Use Apache Sentry for role-based access to cluster components (see Authorization with Apache Sentry for more background).

Encryption (Data in Transit)

Always configure the cluster and all services to use TLS/SSL whether deployed on-premises or on clusters backed by Amazon S3. The blog post How-to: Deploy a Secure Enterprise Data Hub on AWS includes details, including how to obtain certificates using an offline multi-tier PKI setup (leveraging features of Windows Server). See also How to Configure TLS Encryption for Cloudera Manager.

Encryption (Data at Rest)

Encrypt data at rest for most use cases, especially when data contains patient medical records, customer financials, or any other type of sensitive personally-identifiable information (PII), trade secrets, classified information, and the like.

Cloudera supports using Amazon EBS for HDFS and using EBS encryption for data stored on EBS volumes.

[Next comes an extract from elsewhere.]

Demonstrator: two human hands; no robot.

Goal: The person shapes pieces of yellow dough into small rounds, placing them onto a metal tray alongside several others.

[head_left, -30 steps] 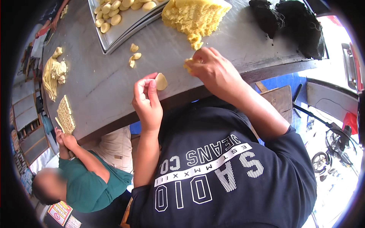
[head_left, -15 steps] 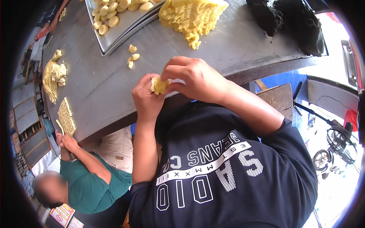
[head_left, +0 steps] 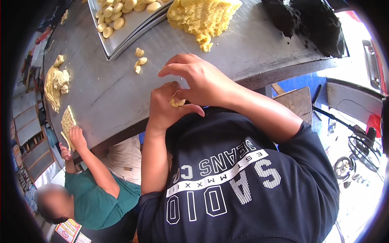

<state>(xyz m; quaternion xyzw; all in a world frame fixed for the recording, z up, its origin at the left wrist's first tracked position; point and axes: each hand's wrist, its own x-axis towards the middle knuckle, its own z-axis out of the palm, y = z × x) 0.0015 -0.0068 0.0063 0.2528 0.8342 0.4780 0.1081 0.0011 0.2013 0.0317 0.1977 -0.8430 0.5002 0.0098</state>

For high availability, set up two Navigator KTS instances. A second on-premises cluster can share the same on-premises KTS as the cloud cluster. See Cloudera Navigator Key Trustee Server High Availability for details.

Auditing

Use Cloudera Navigator to audit service access events. Audit events capture activities occurring at the cluster, host, role, service, or user level, recording the events in a central repository for viewing, filtering, and exporting through the Navigator UI. Event details include dozens of available attributes, such as user name, IP address of the host on which the event occurred, service name, session ID, object type, delegation token ID, and commands invoked (HBase, HDFS, Hive, Hue, Impala, Sentry, Solr, among others).

On-going Security Best Practices

After you deploy production workloads to the cloud, the real test of security begins. Here are some other general recommendations:

  • Before running a production workload in the cloud, step-through the perimeter check detailed in How to secure ‘Internet exposed’ Apache Hadoop.
  • Regularly visit the Cloudera Security Bulletins page to find out about known security issues that may arise.
    • Customers with support contracts are notified directly by Cloudera whenever a security issue arises.
    • Customers without support contracts should pro-actively monitor Cloudera Security Bulletins on a regular basis.
  • Get active in the Cloudera Community to learn more about clusters and the cloud.
  • Read the Cloudera Engineering Blog and get hands-on guidance from Cloudera engineers for a wide range of cluster deployment, management, and security tasks, both on-premises and cloud.